**Aim of the task**
Set down the data that follows again, exactly as written.

**Information provided**
=-=-=-=-=

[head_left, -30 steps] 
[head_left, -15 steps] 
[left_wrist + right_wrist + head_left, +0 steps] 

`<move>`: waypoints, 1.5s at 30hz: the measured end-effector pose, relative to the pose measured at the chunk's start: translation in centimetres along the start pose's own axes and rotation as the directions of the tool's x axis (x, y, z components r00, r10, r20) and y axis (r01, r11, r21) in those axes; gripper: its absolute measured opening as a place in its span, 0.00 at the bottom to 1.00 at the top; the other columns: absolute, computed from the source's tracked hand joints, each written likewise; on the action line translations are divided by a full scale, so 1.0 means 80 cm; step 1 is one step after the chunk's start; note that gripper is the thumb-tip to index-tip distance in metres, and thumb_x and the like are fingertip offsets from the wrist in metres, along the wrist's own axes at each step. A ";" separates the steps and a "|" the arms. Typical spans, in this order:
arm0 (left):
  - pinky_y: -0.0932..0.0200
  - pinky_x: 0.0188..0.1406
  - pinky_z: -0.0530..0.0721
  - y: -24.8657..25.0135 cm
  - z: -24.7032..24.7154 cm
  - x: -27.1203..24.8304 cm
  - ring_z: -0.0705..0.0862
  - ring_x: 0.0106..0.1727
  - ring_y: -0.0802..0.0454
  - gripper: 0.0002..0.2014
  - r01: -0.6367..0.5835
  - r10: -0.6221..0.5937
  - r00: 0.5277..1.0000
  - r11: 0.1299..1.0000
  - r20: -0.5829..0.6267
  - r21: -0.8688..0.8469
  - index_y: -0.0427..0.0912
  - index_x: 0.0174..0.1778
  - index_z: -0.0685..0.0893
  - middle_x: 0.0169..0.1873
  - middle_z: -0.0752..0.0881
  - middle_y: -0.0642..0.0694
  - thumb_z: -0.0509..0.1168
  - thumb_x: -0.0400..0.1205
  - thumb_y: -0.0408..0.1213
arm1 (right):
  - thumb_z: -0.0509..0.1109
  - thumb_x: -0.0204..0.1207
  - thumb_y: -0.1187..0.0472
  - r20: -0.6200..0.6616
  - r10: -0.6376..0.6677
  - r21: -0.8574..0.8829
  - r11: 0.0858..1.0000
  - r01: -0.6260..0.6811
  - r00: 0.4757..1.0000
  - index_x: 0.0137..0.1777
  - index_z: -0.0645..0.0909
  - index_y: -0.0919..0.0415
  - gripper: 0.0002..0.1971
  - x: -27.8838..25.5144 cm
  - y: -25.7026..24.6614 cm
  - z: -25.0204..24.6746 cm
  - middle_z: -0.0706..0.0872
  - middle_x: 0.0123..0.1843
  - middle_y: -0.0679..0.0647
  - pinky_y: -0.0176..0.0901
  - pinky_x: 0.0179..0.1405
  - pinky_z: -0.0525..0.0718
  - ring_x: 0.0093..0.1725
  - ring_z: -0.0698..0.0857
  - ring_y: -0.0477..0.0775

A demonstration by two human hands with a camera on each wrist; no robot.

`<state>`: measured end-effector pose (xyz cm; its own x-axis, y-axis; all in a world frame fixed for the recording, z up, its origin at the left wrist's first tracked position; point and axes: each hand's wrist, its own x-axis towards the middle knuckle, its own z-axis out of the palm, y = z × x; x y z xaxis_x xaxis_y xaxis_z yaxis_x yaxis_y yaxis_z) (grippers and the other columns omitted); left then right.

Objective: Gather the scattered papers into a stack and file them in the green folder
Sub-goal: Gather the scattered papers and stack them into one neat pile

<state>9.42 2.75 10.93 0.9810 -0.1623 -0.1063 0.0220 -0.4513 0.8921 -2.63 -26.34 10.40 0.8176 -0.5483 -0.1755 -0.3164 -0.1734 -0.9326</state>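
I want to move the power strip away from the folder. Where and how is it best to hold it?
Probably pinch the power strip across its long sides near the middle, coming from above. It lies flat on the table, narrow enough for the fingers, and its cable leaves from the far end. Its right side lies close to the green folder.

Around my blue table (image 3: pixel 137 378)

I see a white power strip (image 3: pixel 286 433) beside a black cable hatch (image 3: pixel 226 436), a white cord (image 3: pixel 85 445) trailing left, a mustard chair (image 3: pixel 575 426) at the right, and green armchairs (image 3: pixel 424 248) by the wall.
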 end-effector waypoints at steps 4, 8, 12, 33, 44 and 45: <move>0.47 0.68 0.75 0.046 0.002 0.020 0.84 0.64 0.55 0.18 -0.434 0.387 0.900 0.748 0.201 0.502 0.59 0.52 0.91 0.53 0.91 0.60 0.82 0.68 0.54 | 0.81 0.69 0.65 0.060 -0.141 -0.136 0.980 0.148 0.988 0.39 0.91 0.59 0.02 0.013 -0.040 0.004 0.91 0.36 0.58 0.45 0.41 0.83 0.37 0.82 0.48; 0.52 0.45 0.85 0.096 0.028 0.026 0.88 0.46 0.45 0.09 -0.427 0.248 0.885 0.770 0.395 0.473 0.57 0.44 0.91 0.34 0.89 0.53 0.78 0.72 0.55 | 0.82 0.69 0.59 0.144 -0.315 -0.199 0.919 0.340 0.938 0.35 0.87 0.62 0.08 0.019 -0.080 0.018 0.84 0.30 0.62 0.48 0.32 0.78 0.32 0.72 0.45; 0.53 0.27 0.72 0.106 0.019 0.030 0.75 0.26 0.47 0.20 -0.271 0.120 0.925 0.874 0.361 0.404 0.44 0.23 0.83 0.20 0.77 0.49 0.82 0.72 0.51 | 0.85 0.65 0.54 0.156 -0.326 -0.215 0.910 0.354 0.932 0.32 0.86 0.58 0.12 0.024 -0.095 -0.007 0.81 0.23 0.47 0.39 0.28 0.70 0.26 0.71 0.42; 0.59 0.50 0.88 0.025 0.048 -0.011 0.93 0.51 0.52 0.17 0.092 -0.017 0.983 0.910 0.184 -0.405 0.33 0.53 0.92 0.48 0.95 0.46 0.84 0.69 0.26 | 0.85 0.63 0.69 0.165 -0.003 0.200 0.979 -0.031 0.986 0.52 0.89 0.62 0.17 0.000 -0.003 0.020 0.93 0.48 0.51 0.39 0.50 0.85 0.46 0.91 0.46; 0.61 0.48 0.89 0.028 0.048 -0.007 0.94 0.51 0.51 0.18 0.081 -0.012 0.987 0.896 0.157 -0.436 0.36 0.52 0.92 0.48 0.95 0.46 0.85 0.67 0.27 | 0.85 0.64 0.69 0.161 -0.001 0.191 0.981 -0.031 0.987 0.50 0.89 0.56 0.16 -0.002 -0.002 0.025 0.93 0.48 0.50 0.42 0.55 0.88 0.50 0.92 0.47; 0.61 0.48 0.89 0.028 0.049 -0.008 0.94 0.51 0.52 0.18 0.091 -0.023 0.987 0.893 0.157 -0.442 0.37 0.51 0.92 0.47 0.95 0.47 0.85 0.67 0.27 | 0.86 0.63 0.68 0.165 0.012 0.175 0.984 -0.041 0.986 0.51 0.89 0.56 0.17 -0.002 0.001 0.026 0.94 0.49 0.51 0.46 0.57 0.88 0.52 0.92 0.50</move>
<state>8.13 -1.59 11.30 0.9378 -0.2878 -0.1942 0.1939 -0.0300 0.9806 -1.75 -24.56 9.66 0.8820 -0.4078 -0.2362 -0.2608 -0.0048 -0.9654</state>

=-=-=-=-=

**Result of this exercise**
[head_left, -30 steps] 
[head_left, -15 steps] 
[left_wrist + right_wrist + head_left, +0 steps] 

`<move>`: waypoints, 1.5s at 30hz: the measured end-effector pose, relative to the pose measured at the chunk's start: translation in centimetres along the start pose's own axes and rotation as the directions of the tool's x axis (x, y, z components r00, r10, r20) and y axis (r01, r11, r21) in those axes; gripper: its absolute measured opening as a place in its span, 0.00 at the bottom to 1.00 at the top; the other columns: absolute, computed from the source's tracked hand joints, each written likewise; on the action line translations are divided by a full scale, so 1.0 means 80 cm; step 1 is one step after the chunk's start; note that gripper is the thumb-tip to index-tip distance in metres, and thumb_x and the like are fingertip offsets from the wrist in metres, along the wrist's own axes at each step. A ";" separates the steps and a "|" the arms. Typical spans, in this order:
arm0 (left):
  - pinky_y: -0.0932..0.0200
  - pinky_x: 0.0188..0.1406
  - pinky_z: -0.0530..0.0721
  - y: -24.8657..25.0135 cm
  - z: -24.7032..24.7154 cm
  - x: -27.1203..24.8304 cm
  - ring_z: -0.0705..0.0862
  - ring_x: 0.0106..0.1727
  - ring_y: -0.0802..0.0454
  - gripper: 0.0002..0.2014
  - r01: -0.6367..0.5835
  - r10: -0.6221..0.5937
  - r00: 0.5277..1.0000
  - r11: 0.1299..1.0000
  - r20: -0.5829..0.6267
  - r21: -0.8688..0.8469
  - index_y: -0.0427..0.0912
  - index_x: 0.0174..0.1778
  - index_z: -0.0685..0.0893
  - middle_x: 0.0169..0.1873
  - middle_z: -0.0752..0.0881
  - middle_y: -0.0642..0.0694
  - thumb_z: -0.0509..0.1168
  - thumb_x: -0.0400..0.1205
  - thumb_y: -0.0408..0.1213
arm1 (right):
  - thumb_z: -0.0509..0.1109
  - thumb_x: -0.0204..0.1207
  - thumb_y: -0.1187..0.0472
  - r20: -0.6200..0.6616
  - r10: -0.6376..0.6677
  - r21: -0.8574..0.8829
  - r11: 0.0858..1.0000
  - r01: -0.6260..0.6811
  - r00: 0.4757..1.0000
  - index_x: 0.0137..0.1777
  - index_z: -0.0645..0.0909
  - index_y: -0.0919..0.0415
  - gripper: 0.0002..0.1971
  - x: -27.8838..25.5144 cm
  - y: -25.7026..24.6614 cm
  - z: -25.0204..24.6746 cm
  - middle_z: -0.0706..0.0872
  - middle_x: 0.0123..0.1843
  - middle_y: -0.0679..0.0647
  - pinky_y: -0.0176..0.0901
  - pinky_x: 0.0179..0.1405
  - pinky_z: -0.0525..0.0718
  - ring_x: 0.0093..0.1725
  - ring_z: -0.0698..0.0857
  - ring_y: -0.0477..0.0775

A demonstration by two human hands with a camera on each wrist; no robot.

`<state>`: measured end-effector pose (xyz cm; its own x-axis, y-axis; all in a world frame fixed for the recording, z up, its origin at the left wrist's first tracked position; point and axes: each hand's wrist, its own x-axis towards the middle knuckle, its own z-axis out of the palm, y = z × x; x y z xaxis_x xaxis_y xaxis_z yaxis_x yaxis_y yaxis_z) (grippers and the other columns omitted); left then right.

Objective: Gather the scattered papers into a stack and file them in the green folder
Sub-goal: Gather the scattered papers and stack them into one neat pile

<state>9.42 2.75 10.93 0.9810 -0.1623 -0.1063 0.0220 -0.4513 0.8921 -2.63 -26.34 10.40 0.8176 -0.5483 -0.1755 -0.3164 -0.1734 -0.9326</state>
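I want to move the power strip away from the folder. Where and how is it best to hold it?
Probably pinch the power strip across its long sides near the middle, coming from above. It lies flat on the table, narrow enough for the fingers, and its cable leaves from the far end. Its right side lies close to the green folder.

Around my blue table (image 3: pixel 137 378)

I see a white power strip (image 3: pixel 286 433) beside a black cable hatch (image 3: pixel 226 436), a white cord (image 3: pixel 85 445) trailing left, a mustard chair (image 3: pixel 575 426) at the right, and green armchairs (image 3: pixel 424 248) by the wall.
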 end-effector waypoints at steps 4, 8, 12, 33, 44 and 45: <move>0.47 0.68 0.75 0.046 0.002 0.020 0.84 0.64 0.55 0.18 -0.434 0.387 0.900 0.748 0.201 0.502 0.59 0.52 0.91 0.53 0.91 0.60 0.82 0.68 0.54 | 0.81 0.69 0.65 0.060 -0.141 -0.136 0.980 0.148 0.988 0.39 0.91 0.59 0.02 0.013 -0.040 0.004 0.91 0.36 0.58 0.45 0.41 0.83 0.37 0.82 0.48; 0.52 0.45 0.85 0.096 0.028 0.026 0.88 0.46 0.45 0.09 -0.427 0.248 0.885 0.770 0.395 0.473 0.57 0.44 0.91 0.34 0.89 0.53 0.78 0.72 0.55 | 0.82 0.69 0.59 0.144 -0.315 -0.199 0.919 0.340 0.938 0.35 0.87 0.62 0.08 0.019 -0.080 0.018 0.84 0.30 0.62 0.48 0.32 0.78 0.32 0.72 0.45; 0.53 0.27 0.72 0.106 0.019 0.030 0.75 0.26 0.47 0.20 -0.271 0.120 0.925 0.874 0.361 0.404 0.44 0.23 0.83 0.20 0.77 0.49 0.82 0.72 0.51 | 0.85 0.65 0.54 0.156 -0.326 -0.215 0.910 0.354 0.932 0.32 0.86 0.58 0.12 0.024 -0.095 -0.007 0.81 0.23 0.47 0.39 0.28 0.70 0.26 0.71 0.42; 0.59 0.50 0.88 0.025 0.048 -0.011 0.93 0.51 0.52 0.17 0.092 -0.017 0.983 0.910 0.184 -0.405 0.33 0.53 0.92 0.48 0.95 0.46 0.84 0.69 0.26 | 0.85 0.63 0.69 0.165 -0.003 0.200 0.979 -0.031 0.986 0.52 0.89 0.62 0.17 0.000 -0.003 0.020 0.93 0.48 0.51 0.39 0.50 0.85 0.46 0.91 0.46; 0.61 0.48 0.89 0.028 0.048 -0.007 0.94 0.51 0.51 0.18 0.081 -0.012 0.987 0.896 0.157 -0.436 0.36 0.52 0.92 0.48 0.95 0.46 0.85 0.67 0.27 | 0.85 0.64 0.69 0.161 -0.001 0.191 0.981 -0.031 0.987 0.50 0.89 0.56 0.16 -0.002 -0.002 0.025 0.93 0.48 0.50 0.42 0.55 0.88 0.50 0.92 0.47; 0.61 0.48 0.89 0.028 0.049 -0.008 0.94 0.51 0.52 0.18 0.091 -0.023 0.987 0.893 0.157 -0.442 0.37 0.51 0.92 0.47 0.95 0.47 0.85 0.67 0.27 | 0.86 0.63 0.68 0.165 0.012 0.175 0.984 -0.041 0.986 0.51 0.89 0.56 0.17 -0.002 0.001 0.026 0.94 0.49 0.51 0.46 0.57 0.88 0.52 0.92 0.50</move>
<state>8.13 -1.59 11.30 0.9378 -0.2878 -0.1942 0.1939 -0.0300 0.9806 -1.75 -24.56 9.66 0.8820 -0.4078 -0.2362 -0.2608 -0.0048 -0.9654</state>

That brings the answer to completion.